About this exercise: Would you transcribe the listing exactly as it stands, minus any images?
Data segment: Begin
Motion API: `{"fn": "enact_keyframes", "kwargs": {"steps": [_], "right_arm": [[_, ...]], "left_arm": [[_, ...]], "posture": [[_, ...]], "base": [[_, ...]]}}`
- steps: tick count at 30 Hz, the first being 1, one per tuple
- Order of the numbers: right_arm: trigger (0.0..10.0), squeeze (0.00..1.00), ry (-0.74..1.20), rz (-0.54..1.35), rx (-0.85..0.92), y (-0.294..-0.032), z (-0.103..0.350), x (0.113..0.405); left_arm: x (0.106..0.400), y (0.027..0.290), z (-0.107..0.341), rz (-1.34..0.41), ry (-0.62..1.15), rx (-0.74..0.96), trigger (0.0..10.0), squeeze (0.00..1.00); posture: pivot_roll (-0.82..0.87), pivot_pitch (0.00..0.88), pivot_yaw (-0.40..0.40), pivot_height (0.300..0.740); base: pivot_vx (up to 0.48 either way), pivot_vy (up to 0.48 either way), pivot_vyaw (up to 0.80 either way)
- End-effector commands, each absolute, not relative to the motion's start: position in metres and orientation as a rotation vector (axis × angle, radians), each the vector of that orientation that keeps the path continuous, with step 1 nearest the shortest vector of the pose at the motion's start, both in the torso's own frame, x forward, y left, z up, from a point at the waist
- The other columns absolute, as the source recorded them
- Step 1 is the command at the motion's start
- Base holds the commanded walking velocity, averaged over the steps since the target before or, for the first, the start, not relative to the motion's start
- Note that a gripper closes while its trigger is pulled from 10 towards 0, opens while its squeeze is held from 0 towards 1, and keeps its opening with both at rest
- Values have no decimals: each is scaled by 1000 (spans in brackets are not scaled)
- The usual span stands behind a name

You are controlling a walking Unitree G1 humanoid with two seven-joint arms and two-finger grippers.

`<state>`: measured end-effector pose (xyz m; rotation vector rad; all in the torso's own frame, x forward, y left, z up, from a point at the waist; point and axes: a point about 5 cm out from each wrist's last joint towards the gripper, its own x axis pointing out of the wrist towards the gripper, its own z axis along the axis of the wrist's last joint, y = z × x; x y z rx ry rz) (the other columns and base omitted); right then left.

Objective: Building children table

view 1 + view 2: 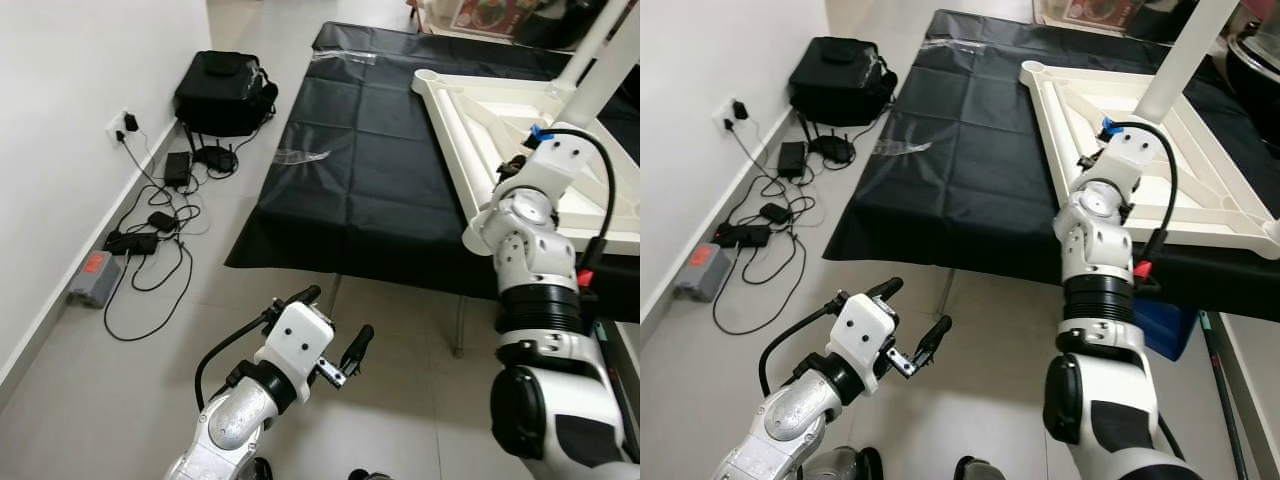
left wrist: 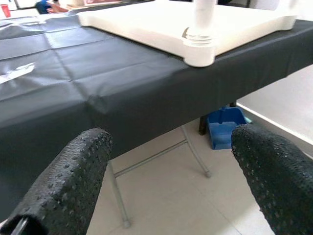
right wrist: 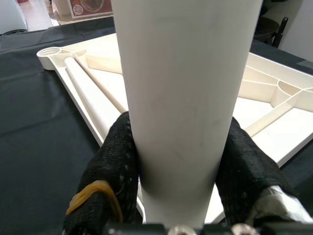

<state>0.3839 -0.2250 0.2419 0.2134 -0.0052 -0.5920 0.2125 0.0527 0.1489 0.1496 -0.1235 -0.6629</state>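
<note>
A white children's table top lies upside down on a black-covered table. A white round leg stands upright in the top's near corner socket. My right gripper is shut on this leg, one black finger on each side. An empty socket sits at the top's far corner. My left gripper hangs open and empty, low over the floor in front of the table.
A black bag sits against the left wall, with cables and power adapters on the floor beside it. A blue box and metal folding table legs are under the table. Grey floor tiles lie in front.
</note>
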Motion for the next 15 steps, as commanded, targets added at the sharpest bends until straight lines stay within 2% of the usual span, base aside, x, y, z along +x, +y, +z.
{"fn": "enact_keyframes", "kwargs": {"steps": [1,2,5,6,7,11,12,13,14,15], "right_arm": [[10000,0,83,-536,257,-218,222,388],[10000,0,76,-455,266,-208,226,392],[10000,0,63,-387,270,-200,230,395],[10000,749,44,-323,257,-194,234,397],[10000,1000,28,-238,267,-187,239,399],[10000,1000,-3,-132,252,-181,246,400],[10000,1000,-6,-46,281,-176,249,401],[10000,1000,-6,-46,281,-176,249,401],[10000,1000,-12,84,280,-170,253,400],[10000,1000,-12,84,280,-170,253,400]], "left_arm": [[210,51,145,-677,-106,150,10000,0],[210,51,145,-676,-105,149,10000,0],[210,51,145,-676,-105,149,10000,0],[210,51,145,-675,-105,149,10000,0],[210,51,145,-675,-105,149,10000,0],[211,51,145,-673,-105,149,10000,0],[211,51,145,-673,-106,149,10000,0],[211,51,145,-673,-106,149,10000,0],[211,52,146,-672,-106,148,10000,0],[211,52,146,-672,-106,148,10000,0]], "posture": [[139,146,-84,740],[138,147,-83,740],[135,147,-85,740],[136,149,-86,740],[136,151,-86,740],[139,149,-87,740],[137,152,-85,740],[137,152,-85,740],[135,153,-86,740],[135,153,-86,740]], "base": [[0,0,0],[0,0,0],[0,0,0],[0,0,0],[0,0,0],[0,0,0],[0,0,0],[0,0,0],[0,0,0],[0,0,0]]}}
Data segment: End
Answer box:
Motion API: `{"fn": "enact_keyframes", "kwargs": {"steps": [_], "right_arm": [[_, ...]], "left_arm": [[_, ...]], "posture": [[_, ...]], "base": [[_, ...]]}}`
- steps: tick count at 30 Hz, the first being 1, one per tuple
- Order of the numbers: right_arm: trigger (0.0..10.0), squeeze (0.00..1.00), ry (-0.74..1.20), rz (-0.54..1.35), rx (-0.85..0.92), y (-0.294..-0.032), z (-0.103..0.350), x (0.113..0.405); left_arm: x (0.106..0.400), y (0.027..0.290), z (-0.107..0.341), rz (-1.34..0.41), ry (-0.62..1.15), rx (-0.74..0.96), trigger (0.0..10.0), squeeze (0.00..1.00); posture: pivot_roll (-0.82..0.87), pivot_pitch (0.00..0.88), pivot_yaw (-0.40..0.40), pivot_height (0.300..0.740); base: pivot_vx (up to 0.48 either way), pivot_vy (up to 0.48 either way), pivot_vyaw (up to 0.80 either way)
- End-effector commands, each absolute, not relative to the motion's start: position in metres and orientation as a rotation vector (axis × angle, radians), each the vector of that orientation that keeps the path continuous, with step 1 nearest the shortest vector of the pose at the motion's start, both in the torso's own frame, x forward, y left, z up, from a point at the waist
- The other columns absolute, as the source recorded them
- Step 1 is the command at the motion's start
- Base holds the commanded walking velocity, averaged over the steps since the target before or, for the first, the start, not relative to the motion's start
- Note that a gripper closes while its trigger is pulled from 10 towards 0, opens while its squeeze is held from 0 towards 1, and keeps its opening with both at rest
- Values have no decimals: each is scaled by 1000 (spans in brackets are not scaled)
- The usual span stands behind a name

You are controlling a walking Unitree G1 humanoid with two seven-joint arms and two-finger grippers.

`<state>`: measured end-effector pose (xyz m; rotation vector rad; all in the torso's own frame, x forward, y left, z up, from a point at the waist; point and axes: a point about 5 cm out from each wrist's last joint towards the gripper, its own x axis pointing out of the wrist towards the gripper, its own z axis along the axis of the wrist's last joint, y = z × x; x y z rx ry rz) (the other columns and base omitted); right then left.

Objective: Building children table

view 1 + view 2: 
left wrist: 
right wrist: 

<state>0.3839 -0.2250 0.2419 0.2134 -0.0052 -0.5920 0.2125 0.0527 0.1489 0.1496 -0.1235 -0.6629</state>
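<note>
A white children's table top lies upside down on a black-covered table. A white round leg stands upright in the top's near corner socket. My right gripper is shut on this leg, one black finger on each side. An empty socket sits at the top's far corner. My left gripper hangs open and empty, low over the floor in front of the table.
A black bag sits against the left wall, with cables and power adapters on the floor beside it. A blue box and metal folding table legs are under the table. Grey floor tiles lie in front.
</note>
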Motion for the next 15 steps, as commanded, targets added at the sharpest bends until straight lines stay within 2% of the usual span, base aside, x, y, z along +x, +y, +z.
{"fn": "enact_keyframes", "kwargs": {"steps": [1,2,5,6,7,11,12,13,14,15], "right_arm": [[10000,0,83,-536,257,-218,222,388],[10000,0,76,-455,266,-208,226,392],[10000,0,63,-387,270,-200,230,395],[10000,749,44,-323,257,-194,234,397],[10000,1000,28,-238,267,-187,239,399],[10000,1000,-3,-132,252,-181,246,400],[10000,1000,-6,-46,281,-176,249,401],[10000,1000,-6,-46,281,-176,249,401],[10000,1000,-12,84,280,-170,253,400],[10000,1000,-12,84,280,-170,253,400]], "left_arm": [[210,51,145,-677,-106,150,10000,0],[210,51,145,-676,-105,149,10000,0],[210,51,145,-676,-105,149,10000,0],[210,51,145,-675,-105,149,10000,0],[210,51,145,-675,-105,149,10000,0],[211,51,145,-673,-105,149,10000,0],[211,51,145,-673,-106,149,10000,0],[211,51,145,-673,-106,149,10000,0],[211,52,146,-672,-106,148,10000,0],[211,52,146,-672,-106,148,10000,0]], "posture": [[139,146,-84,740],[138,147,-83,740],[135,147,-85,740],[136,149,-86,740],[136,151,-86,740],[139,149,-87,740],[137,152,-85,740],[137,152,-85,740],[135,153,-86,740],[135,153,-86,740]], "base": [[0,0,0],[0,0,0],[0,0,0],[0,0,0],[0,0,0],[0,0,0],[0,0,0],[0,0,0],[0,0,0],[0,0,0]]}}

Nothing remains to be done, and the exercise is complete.